キューバ・日本の二人展 「濃厚なアフリカの薫り」

朝日新聞ウイークリー AERAアエラ 2004年7月12日号より
文・写真家 板垣真理子


意外と長い付き合いなのに、触れる機会はそう多くないキューバ美術。
現代の代表的作家と日本人美術家の競作展が東京で開かれる。
作品に浮かび上がるのはルーツ、アフリカのイメージだ。
今年、日本とキューバは国交樹立75周年を迎えた。それを機に、映画祭や音楽会などの記念行事が今春から続いている。その一つとして、東京・青山のギャラリーGANとプロモ・アルテで7月8日から11日間、「脇田愛二郎/ネルソン・ドミンゲス展」が開かれる。展示作品の総数は30〜40点と小規模だが、アフリカに源流を発するキューバ芸術のエッセンスをぐっと凝縮して見せる。

黒人詩をもとに競作
ドミンゲスは1947年生まれ。絵画のほか、ドローイングから版画、彫刻まで、多彩なジャンルの創作をエネルギッシュに続け、日本でも定期的に個展が開かれている。1942年生まれの脇田はニューヨークを拠点に彫刻作品で高い評価を受けており、2001年には彫刻のシンポジウムCODEMAに参加するなどキューバへの訪問も数多い。作品はハバナの街にも展示されている。
今回の展覧会は、二人が意気投合し、一緒に画集を作ろうというアイデアから始まった。
共通するテーマは、キューバの黒人詩の世界で知られるニコラス・ギリェンの作品。ギリェンは20世紀初頭に生まれた詩人で、その作品には、キューバ文化の核をなすアフロ・キューバンの薫りが色濃く宿る。

「夜明けに横たわって 動かぬギターが待っている、絶望した深い木の その声を」(『ギリェン詩集』より。羽出庭梟訳、飯塚書店発行)「ギリェンの詩は、一見悲歌ともとれるけれど、その中に温かい深さを感じる」と脇田はいう。  
その濃厚で生命力溢れる詩から受けたインスピレーションを、二人のアーティストが自らの世界にイメージとして反映させていく。
ドミンゲスの作品は、油絵の具などのミックス・メディア1点と、新作のドローイング十数点。黒を基調にした力強い線の中に、赤や黄の鮮やかな色彩が生き生きと浮かび上がる。

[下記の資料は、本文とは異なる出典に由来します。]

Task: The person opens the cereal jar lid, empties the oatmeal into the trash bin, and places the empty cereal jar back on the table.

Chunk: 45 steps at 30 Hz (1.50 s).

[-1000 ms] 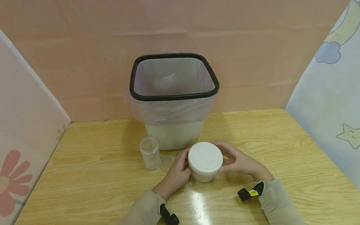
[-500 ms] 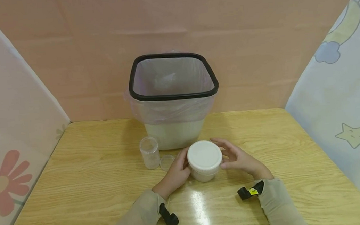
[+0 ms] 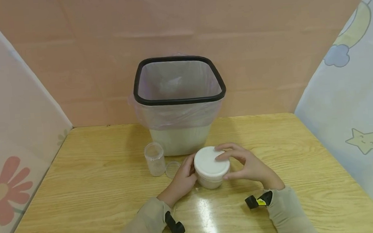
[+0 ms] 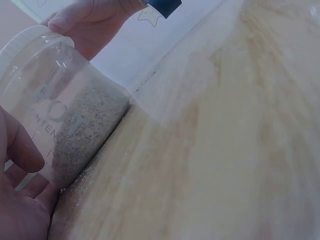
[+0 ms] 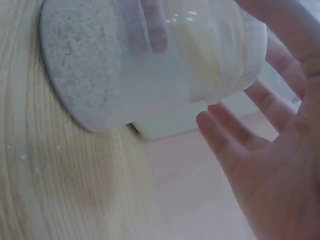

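Observation:
A clear plastic jar (image 4: pixel 85 115) with printed letters and pale, grainy contents in its lower part stands upright on the wooden table. Its white lid (image 3: pixel 207 162) is on top. My left hand (image 3: pixel 182 180) grips the jar low on its left side, fingers curled around the wall. From the right, my right hand (image 3: pixel 246 164) holds the lid, two fingers bent over its top and the thumb at the near rim. In the right wrist view, the lower fingers (image 5: pixel 225 132) of that hand hang beside the lid. The far side of the jar is hidden in the head view.
Behind the jar stands a bin (image 3: pixel 181 136) with a black rim and a thin plastic liner. A small clear cylindrical container (image 3: pixel 155 160) and a flat clear disc (image 3: pixel 172 169) sit left of my left hand. Some specks lie on the table (image 5: pixel 55 165).
My right fingers have shifted from around the lid's far right edge onto its top, and the thumb has moved left along the near rim. My left hand and the jar stay in place.

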Each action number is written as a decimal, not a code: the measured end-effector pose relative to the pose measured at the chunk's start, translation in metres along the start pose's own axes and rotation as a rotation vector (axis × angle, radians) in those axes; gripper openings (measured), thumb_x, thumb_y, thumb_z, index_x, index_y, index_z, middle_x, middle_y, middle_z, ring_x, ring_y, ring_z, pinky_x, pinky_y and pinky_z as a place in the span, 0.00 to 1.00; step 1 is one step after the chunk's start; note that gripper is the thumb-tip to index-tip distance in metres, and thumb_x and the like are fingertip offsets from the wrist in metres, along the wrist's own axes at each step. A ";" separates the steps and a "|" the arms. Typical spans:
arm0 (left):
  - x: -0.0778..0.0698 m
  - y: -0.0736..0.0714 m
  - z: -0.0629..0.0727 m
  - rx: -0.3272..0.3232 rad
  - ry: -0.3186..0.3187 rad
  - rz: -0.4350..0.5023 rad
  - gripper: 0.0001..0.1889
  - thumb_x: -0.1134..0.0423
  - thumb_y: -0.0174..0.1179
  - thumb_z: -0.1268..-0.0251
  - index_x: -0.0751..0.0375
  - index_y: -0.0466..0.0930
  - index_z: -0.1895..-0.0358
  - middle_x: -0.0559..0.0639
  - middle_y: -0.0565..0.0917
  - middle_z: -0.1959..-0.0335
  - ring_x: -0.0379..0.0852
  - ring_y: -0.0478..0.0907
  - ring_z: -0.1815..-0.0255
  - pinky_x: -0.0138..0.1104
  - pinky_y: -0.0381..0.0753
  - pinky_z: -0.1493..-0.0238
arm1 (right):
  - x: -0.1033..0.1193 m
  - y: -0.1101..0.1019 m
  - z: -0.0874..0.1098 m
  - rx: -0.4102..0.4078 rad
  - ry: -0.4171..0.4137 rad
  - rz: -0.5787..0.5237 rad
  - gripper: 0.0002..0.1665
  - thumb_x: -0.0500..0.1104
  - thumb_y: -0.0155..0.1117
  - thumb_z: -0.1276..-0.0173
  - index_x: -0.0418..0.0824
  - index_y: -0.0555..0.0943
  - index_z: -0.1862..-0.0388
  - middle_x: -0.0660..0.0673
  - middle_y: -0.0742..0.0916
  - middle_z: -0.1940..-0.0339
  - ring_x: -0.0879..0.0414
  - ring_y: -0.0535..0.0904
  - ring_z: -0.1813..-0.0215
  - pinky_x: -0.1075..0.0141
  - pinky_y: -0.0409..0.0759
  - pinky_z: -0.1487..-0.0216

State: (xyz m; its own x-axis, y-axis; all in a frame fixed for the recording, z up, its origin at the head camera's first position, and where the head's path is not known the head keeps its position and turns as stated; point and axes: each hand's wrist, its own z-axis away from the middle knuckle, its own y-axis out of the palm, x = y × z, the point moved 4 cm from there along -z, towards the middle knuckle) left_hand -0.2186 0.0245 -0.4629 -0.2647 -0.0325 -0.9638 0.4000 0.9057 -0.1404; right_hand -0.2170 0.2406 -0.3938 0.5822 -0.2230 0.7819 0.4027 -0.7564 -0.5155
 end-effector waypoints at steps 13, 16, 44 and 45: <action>0.001 0.000 0.000 -0.002 -0.011 0.001 0.32 0.82 0.46 0.33 0.66 0.60 0.24 0.62 0.64 0.28 0.56 0.62 0.25 0.47 0.64 0.25 | 0.001 0.001 0.000 -0.019 -0.051 -0.056 0.26 0.24 0.77 0.47 0.39 0.87 0.48 0.37 0.82 0.39 0.52 0.72 0.29 0.64 0.70 0.29; 0.000 0.000 0.000 -0.007 0.003 -0.002 0.33 0.82 0.46 0.34 0.65 0.61 0.24 0.62 0.64 0.28 0.57 0.62 0.25 0.48 0.64 0.25 | 0.000 0.001 -0.001 -0.038 -0.044 -0.076 0.27 0.23 0.76 0.46 0.38 0.87 0.47 0.38 0.82 0.39 0.53 0.72 0.30 0.64 0.72 0.31; 0.002 0.002 -0.001 0.003 0.008 0.003 0.32 0.84 0.43 0.37 0.69 0.64 0.28 0.64 0.65 0.30 0.59 0.67 0.28 0.42 0.68 0.28 | -0.026 -0.028 0.005 -0.493 0.193 -0.212 0.22 0.42 0.44 0.15 0.21 0.71 0.43 0.46 0.81 0.50 0.57 0.86 0.53 0.60 0.87 0.56; 0.001 0.002 -0.002 0.004 0.011 -0.002 0.32 0.84 0.43 0.37 0.69 0.63 0.28 0.64 0.65 0.30 0.58 0.67 0.28 0.42 0.68 0.28 | -0.027 -0.029 0.006 -0.502 0.220 -0.194 0.23 0.43 0.43 0.15 0.21 0.71 0.44 0.46 0.81 0.50 0.58 0.86 0.54 0.60 0.88 0.57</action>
State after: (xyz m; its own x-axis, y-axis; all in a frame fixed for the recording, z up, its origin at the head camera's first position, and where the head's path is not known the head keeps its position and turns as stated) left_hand -0.2199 0.0267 -0.4642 -0.2746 -0.0294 -0.9611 0.4028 0.9041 -0.1428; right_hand -0.2400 0.2719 -0.4017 0.3492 -0.1333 0.9275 0.0716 -0.9831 -0.1682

「アフリカやブラジルでの滞在経験が、よりいっそうキューバの中のアフロ性を意識させる結果となった」
と、長いこと、キューバのアフリカ的なるものとの強い共振を見せてきたドミンゲスは語る。
「絵を描いているとき、数々の過去の偉大なアーティストたちが肩越しに覗き込んでいるような気がすることがある」という言葉には、アフリカ、ヨーロッパ、先住民と、ドミンゲスが背負う文化の多彩さが透ける。

浮かぶ鉄色の人の姿
脇田も今回は平面作品を展示する。
こうぞ紙に鉄を漉きこんだユニークな手法で制作された。鉄は水分によって酸化して錆色に変化し、時の流れの中で定着される。細い釘状のもの、あるいは円形や人型に切り抜かれた鉄片が紙の中に漉きこまれる。
鉄色の人の姿は、アフリカ系の人々の姿にもみえる。

「アフリカの、温かさやユマニテといったものを表現できれば、と思っている」
素材そのものを生かした作品は平面でありながら、彫刻的要素も連想させる。これらの作品を素材としてスキャンし、さらにコラージュして、インクジェット・プリンターで出力した作品も展示される。こちらは赤や青の色彩が鮮やかに生きている。
二人には「絵を描くときは常に音楽を聴いている」という共通点もある。競作展の会場で、どのような共振音が聴こえるかが楽しみである。